REQUIRED ACTION: Within the records below, reproduce without change the lines from the line that has "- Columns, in" through the line that has "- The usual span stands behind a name", and only those.

INPUT RECORDS:
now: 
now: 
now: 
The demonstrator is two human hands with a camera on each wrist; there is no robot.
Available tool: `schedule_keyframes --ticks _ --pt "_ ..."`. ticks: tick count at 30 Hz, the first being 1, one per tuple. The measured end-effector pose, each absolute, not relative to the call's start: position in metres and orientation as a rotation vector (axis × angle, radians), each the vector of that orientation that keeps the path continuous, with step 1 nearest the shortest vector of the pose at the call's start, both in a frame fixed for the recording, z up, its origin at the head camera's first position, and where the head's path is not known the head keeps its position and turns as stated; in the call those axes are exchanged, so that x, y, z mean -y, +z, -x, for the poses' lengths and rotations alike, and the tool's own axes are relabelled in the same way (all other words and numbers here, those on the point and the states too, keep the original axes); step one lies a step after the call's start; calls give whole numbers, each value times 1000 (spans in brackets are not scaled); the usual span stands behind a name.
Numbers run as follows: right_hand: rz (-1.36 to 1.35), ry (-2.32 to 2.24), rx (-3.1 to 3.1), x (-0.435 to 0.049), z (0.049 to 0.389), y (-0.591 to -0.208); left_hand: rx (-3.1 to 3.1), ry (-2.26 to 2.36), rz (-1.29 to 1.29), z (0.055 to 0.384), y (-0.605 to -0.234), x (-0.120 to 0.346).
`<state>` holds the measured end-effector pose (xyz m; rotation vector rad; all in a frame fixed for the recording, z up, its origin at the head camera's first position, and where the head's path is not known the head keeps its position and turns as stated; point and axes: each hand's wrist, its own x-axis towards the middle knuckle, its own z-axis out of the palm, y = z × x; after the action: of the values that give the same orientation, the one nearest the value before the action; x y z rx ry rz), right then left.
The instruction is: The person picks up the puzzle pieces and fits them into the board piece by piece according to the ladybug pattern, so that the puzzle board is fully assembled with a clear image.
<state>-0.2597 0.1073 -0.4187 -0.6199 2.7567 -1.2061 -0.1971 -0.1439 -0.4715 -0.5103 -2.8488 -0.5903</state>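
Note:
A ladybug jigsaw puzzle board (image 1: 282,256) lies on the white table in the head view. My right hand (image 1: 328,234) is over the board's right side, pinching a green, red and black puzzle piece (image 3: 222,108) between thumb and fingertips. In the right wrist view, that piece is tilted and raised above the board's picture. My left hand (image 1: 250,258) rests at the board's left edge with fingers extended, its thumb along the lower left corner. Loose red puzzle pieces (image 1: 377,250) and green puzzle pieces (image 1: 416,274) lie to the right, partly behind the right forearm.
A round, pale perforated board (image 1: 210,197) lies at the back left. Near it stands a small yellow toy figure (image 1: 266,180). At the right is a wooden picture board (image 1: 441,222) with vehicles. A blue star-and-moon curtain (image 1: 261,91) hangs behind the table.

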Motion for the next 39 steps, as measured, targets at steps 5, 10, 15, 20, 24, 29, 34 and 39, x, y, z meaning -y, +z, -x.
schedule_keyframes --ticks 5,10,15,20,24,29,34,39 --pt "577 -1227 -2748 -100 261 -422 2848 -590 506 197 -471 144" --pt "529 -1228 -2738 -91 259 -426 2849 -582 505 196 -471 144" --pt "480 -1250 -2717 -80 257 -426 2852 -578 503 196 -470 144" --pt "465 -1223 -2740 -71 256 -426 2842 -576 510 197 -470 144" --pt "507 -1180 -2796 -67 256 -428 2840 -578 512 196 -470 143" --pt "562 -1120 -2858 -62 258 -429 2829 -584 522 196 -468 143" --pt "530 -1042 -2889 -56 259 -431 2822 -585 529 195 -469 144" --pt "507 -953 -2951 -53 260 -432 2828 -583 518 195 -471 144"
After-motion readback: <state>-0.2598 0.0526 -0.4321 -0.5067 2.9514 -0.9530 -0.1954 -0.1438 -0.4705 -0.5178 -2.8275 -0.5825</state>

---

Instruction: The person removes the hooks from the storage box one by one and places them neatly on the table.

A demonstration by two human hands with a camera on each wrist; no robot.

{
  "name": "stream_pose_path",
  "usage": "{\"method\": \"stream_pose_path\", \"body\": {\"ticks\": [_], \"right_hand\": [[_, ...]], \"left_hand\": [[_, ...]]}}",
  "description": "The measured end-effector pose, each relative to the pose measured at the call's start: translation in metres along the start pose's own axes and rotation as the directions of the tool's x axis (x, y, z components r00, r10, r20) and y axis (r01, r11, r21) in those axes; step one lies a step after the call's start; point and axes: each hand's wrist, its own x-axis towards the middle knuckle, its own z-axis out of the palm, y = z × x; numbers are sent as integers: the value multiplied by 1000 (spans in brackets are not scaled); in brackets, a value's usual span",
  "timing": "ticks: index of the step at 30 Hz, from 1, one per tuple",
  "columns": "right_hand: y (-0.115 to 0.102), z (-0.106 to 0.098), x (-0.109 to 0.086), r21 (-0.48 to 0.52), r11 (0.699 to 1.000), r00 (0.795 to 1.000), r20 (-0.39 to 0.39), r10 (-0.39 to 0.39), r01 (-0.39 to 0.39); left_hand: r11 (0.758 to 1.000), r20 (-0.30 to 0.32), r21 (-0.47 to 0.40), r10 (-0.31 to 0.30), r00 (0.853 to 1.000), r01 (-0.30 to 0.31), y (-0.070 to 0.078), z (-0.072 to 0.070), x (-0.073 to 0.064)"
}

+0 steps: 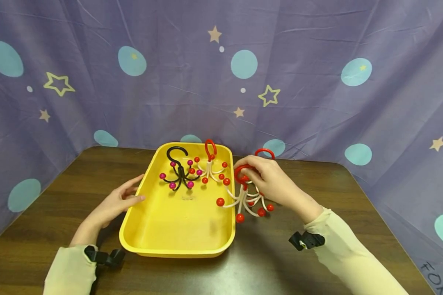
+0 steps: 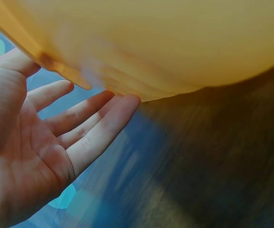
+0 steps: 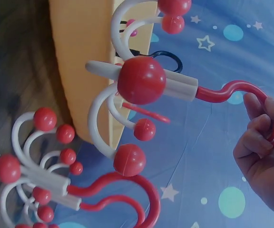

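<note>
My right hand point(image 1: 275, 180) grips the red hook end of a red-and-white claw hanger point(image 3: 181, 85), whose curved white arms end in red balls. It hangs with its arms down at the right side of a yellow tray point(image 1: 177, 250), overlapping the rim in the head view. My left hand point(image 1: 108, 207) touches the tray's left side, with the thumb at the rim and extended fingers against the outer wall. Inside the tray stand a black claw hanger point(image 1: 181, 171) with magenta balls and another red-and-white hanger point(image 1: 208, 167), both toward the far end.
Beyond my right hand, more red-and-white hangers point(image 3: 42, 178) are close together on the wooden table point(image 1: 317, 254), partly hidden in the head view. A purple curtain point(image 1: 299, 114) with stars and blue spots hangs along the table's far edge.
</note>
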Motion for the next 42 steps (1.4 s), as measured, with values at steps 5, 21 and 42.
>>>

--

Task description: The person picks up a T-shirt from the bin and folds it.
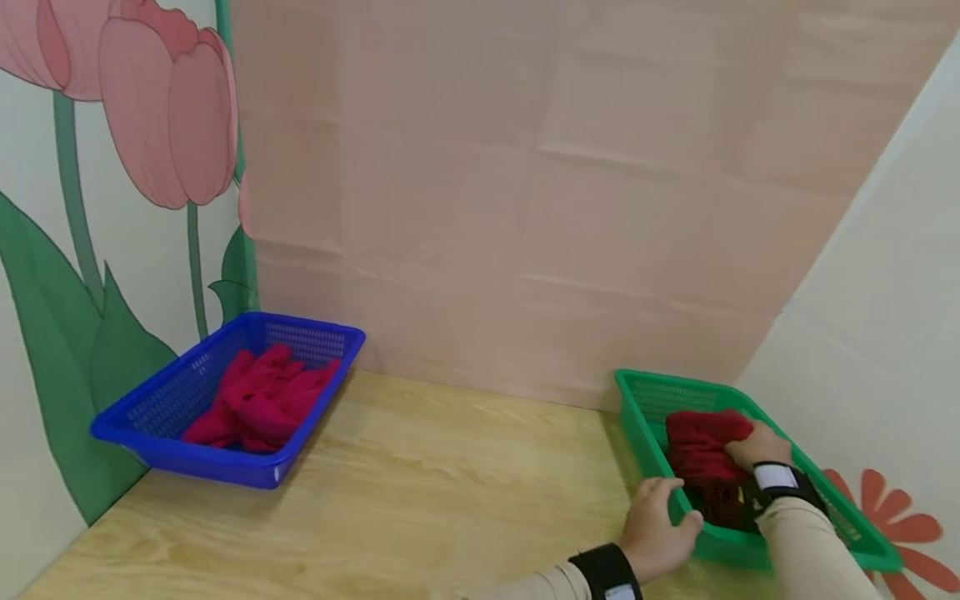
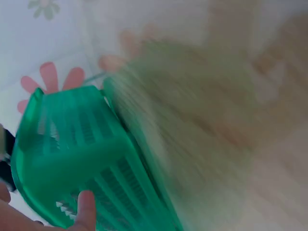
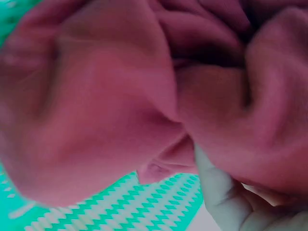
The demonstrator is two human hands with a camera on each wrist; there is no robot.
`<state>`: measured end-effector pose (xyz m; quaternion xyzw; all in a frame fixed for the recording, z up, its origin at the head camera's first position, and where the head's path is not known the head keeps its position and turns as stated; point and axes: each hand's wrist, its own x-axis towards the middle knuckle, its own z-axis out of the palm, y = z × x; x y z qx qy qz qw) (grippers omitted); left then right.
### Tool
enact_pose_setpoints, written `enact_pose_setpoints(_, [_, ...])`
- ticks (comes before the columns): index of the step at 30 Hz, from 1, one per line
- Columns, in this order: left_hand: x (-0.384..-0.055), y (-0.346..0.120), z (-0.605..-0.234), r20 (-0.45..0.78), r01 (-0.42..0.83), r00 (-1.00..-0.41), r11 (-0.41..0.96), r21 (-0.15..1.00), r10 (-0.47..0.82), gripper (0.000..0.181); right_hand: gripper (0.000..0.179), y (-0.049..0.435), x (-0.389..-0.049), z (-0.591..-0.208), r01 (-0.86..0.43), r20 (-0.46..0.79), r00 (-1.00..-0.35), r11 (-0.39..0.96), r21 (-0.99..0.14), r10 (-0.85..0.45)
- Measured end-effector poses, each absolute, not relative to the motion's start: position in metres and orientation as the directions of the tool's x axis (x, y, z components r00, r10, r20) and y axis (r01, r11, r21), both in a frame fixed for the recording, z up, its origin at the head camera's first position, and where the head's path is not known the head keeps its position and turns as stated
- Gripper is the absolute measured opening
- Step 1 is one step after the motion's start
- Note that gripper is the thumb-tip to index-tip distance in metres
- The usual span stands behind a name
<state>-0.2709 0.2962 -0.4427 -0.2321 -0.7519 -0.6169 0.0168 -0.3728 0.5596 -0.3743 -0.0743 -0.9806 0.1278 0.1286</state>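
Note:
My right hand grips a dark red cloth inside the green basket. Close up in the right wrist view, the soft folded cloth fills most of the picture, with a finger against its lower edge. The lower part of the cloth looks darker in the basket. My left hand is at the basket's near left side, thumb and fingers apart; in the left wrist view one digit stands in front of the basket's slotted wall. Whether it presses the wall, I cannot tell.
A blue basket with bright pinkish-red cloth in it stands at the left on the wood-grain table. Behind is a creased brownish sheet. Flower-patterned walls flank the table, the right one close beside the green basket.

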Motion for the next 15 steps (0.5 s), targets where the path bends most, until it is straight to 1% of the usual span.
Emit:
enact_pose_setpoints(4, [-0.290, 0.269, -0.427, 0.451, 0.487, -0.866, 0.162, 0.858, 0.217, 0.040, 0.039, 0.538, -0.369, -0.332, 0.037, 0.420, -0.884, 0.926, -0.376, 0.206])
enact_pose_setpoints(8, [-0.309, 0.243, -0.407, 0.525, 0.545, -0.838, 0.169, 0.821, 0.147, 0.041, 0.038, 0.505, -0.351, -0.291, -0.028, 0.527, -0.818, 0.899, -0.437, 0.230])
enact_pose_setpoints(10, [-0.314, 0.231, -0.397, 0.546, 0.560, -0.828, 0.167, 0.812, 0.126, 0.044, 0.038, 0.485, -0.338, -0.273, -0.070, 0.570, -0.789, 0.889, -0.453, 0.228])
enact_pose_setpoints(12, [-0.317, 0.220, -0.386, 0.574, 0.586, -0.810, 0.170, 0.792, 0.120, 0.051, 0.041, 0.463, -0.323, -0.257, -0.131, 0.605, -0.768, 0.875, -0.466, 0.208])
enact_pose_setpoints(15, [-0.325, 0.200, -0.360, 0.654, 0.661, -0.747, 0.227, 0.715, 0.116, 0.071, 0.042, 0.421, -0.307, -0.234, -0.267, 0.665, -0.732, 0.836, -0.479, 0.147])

TASK ANSWER:
- Columns, in this order: left_hand: x (-0.384..-0.055), y (-0.346..0.120), z (-0.605..-0.234), r20 (-0.45..0.78), r01 (-0.42..0.83), r00 (-1.00..-0.41), r11 (-0.41..0.96), r21 (-0.15..1.00), r10 (-0.47..0.82), gripper (0.000..0.181); right_hand: gripper (0.000..0.179), y (-0.049..0.435), x (-0.389..-0.049), z (-0.591..-0.208), r01 (-0.86..0.43), r20 (-0.46..0.79), r00 (-1.00..-0.35), r11 (-0.39..0.96), r21 (-0.99..0.14), r10 (-0.85..0.45)
- Measured end-effector poses, each absolute, not relative to the motion's start: position in metres and orientation as the directions of the tool's x axis (x, y, z components r00, r10, r20) and y axis (r01, r11, r21), both in a frame fixed for the recording, z up, its origin at the head camera's first position, and where the head's path is not known the head keeps its position and turns as stated
- Gripper is the absolute measured opening
- Step 1 is one step after the motion's start
- Note that gripper is the thumb-tip to index-tip distance in metres
- The usual span stands behind a name

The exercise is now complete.